Wednesday, July 04, 2012

Just stop it ...

That is a message to myself.  I've just survived another 4th of July, another year of transposed emotions and dates.  Another year without RobinClosing on another anniversary of when I started what is now called a blog in September of 1997.

I've decided to rededicate myself to not being cranky.  To giving people the benefit of the doubt and following the advice to "stop it" from conference.

This topic of judging others could actually be taught in a two word sermon," he said. "When it comes to hating, gossiping, ignoring,ridiculing, holding grudges or wanting to cause harm — please apply the following: Stop it!"

That is good advice.

I used to read Alma, Chapter 5, and apply it to myself.  It is a grand and glorious call to repentance.

Most recently I've had call to reflect how each of us is both like Nephi and like his brother Lemuel.

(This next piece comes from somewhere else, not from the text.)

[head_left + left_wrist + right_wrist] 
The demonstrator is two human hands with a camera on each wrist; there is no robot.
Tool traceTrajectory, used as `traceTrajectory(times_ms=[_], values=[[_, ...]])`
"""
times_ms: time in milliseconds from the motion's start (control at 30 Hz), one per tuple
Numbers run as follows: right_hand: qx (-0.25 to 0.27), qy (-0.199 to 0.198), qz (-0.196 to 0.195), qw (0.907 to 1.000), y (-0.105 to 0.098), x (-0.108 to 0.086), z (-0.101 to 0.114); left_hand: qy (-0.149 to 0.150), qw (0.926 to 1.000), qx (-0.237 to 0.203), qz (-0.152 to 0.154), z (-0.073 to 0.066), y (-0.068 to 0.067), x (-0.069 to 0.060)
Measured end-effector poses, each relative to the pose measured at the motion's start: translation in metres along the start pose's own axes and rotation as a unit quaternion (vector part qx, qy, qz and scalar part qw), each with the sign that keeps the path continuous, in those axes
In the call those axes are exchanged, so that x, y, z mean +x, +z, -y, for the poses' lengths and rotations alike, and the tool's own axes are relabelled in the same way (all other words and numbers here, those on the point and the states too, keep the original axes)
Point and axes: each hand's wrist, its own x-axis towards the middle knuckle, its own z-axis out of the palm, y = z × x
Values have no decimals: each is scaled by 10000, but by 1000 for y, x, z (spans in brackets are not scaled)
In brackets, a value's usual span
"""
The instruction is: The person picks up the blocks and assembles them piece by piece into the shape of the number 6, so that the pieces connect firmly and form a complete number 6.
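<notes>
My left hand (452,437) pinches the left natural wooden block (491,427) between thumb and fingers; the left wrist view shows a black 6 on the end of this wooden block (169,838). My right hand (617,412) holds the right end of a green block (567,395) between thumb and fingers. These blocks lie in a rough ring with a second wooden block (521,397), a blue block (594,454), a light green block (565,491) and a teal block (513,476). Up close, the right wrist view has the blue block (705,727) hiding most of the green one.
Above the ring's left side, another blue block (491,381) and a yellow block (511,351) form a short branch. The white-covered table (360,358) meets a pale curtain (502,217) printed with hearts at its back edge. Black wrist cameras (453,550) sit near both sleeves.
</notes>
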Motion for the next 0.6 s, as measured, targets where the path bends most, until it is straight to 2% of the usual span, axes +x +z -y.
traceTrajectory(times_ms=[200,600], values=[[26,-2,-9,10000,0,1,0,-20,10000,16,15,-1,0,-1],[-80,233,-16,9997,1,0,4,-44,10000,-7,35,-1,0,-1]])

Actually, the other one says something that might have been perfectly true and honest:
“The Lord maketh no such thing known to us.” 

If Nephi and Lehi assumed everyone could have a vision like the ones they had, and if Laman and Lemuel simply weren’t visionary people (like the VAST majority of people who have lived and live now) . . . 

We judge people so easily when we have so little information from which to reach our conclusions. I have had some amazing spiritual experiences, but, to this point in my life, I also can say honestly that, “The Lord (so far) maketh no such thing known unto me (in that manner).” Therefore, I would say I’m a combination of Nephi and Laman in a very real way. 

That is well worth pondering.

I don't have advice for anyone else right now, just myself.

I need to take today, take the gift of another year, and do something good, something kind, something patient.  I need not to return harshness, but to seek Christ again, to turn my heart.



I have a long way to go.  I'm afraid that I have not made the progress I should have made, but I hope that I can, this year, embrace the advice to just stop it and instead embrace life.

But I am grateful for another year.
 


2 comments:

Papa D said...

I am glad my comment was one that had meaning for you, friend.

Fwiw, I admire you greatly. For some reason, I felt like that needed to be said.